These machines are useful for computations that repeat the same calculation on many sets of data, for example, adding up all the 
elements of 64 independent vectors. Some supercomputers are SIMD. The next category is MISD, multiple instruction stream, single 
data stream. No known computers fit this model. Finally, comes MIMD, which essentially means a group of independent computers, 
each with its own program counter, program, and data. All distributed systems are MIMD, so this classification system is not 
tremendously useful for our purposes. Although Flynn stopped here, we will go further. In Figure 1-4, we divide all MIMD computers 
into two groups: those that have shared memory, usually called multiprocessors, and those that do not, sometimes called 
multicomputer. The essential difference is this: in a multiprocessor, there is a single virtual address space that is shared by all CPUs. If 
any CPU writes, for example, the value 44 to address 1000, any other CPU subsequently reading from its address 1000 will get the 
value 44. All the machines share the same memory. 

In contrast, in a multicomputer, every machine has its own private memory. If one CPU writes the value 44 to address 1000, when 
another CPU reads address 1000 it will get whatever value was there before. The write of 44 does not affect its memory at all. A 
common example of a multicomputer is a collection of personal computers connected by a network. Each of these categories can be 
further divided based on the architecture of the interconnection network. In Fig. 1-4 we describe these two categories as bus and 
switched. By bus we mean that there is a single network, backplane, bus, cable, or other medium that connects all the machines. 
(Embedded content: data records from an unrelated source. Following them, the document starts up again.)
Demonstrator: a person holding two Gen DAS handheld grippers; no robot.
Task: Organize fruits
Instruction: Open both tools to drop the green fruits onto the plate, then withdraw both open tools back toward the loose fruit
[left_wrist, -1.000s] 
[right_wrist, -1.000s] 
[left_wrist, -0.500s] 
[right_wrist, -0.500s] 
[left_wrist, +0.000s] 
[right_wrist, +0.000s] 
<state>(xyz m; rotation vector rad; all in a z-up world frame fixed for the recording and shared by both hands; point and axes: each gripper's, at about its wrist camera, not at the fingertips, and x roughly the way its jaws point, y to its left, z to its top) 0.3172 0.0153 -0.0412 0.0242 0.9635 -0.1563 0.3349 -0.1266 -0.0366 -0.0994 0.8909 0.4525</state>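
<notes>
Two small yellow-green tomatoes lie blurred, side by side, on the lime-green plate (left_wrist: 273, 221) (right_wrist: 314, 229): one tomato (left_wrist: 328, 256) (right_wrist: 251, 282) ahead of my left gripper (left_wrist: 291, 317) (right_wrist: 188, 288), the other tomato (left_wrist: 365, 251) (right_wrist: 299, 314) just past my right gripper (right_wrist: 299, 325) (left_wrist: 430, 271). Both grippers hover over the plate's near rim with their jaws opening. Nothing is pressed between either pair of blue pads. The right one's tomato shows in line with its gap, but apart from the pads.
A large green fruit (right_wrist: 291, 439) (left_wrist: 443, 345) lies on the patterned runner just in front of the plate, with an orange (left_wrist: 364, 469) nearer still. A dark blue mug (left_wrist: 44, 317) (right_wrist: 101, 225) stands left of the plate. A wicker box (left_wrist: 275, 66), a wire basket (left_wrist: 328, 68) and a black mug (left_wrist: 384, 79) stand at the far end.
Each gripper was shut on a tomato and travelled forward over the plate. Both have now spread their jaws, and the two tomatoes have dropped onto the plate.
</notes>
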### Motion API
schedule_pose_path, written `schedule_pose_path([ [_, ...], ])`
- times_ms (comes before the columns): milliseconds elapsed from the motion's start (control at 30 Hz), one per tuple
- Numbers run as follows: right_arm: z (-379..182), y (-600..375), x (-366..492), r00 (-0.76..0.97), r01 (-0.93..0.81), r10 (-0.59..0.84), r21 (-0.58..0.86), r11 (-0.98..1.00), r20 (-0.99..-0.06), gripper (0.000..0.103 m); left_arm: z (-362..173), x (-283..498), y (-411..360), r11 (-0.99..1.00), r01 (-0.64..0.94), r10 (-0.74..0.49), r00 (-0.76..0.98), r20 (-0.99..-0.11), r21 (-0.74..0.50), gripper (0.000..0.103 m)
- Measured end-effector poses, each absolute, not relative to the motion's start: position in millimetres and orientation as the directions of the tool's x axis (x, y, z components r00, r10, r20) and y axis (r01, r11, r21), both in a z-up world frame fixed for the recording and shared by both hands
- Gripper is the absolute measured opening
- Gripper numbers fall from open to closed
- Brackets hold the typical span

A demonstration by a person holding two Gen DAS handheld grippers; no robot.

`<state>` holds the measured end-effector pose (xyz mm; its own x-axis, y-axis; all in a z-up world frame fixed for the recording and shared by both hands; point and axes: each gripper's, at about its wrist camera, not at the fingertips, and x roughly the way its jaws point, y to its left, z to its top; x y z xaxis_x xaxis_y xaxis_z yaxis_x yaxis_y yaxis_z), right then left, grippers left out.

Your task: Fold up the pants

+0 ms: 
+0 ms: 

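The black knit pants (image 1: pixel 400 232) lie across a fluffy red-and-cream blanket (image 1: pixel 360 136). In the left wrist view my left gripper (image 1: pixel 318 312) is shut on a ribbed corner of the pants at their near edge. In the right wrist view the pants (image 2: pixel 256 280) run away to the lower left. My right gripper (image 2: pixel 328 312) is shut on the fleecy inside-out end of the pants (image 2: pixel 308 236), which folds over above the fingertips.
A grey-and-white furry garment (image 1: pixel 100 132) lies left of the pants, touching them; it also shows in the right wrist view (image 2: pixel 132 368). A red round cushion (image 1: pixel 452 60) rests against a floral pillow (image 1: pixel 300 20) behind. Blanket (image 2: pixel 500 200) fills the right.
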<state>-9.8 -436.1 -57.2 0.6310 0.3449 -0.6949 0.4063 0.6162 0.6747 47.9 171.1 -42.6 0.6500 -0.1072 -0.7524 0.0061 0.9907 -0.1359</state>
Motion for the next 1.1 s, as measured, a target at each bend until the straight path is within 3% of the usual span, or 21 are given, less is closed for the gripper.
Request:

Cable television uses a scheme like this: the cable company runs a wire down the street, and all the subscribers have taps running to 
it from their television sets. Switched systems do not have a single backbone like cable television. Instead, there are individual wires 
from machine to machine, with many different wiring patterns in use. Messages move along the wires, with an explicit switching 
decision made at each step to route the message along one of the outgoing wires. The worldwide public telephone system is 
organized in this way. Another dimension to our taxonomy is that in some systems the machines are tightly coupled and in others 
they are loosely coupled. In a tightly-coupled system, the delay experienced when a message is sent from one computer to another 
is short, and the data rate is high; that is, the number of bits per second that can be transferred is large. In a loosely-coupled system, 
the opposite is true: the intermachine message delay is large and the data rate is low. For example, two CPU chips on the same 
printed circuit board and connected by wires etched onto the board are likely to be tightly coupled, whereas two computers 
connected by a 2400 bit/sec modem over the telephone system are certain to be loosely coupled. Tightly-coupled systems tend to 
be used more as parallel systems (working on a single problem) and loosely-coupled ones tend to be used as distributed systems 
(working on many unrelated problems), although this is not always true. One famous counterexample is a project in which hundreds 
of computers all over the world worked together trying to factor a huge number (about 100 digits). Each computer was assigned a 
different range of divisors to try, and they all worked on the problem in their spare time, reporting the results back by electronic mail 
when they finished. On the whole, multiprocessors tend to be more tightly coupled than multi-computers, because they can 
exchange data at memory speeds, but some fibrotic based multicomputer can also work at memory speeds. Despite the vagueness 
of the terms "tightly coupled" and "loosely coupled," they are useful concepts; just as saying “Jack is fat and Jill is thin" conveys 
information about girth even though one can get into a fair amount of discussion about the concepts of "fatness" and "thinness." In 
the following four sections, we will look at the four categories of Fig. 1-4 in more detail, namely bus multiprocessors, switched 
multiprocessors, bus multicomputer, and switched multicomputer. Although these topics are not directly related to our main 
concern, distributed operating systems, they will shed some light on the subject because as we shall see, different categories of 
machines use different kinds of operating systems. 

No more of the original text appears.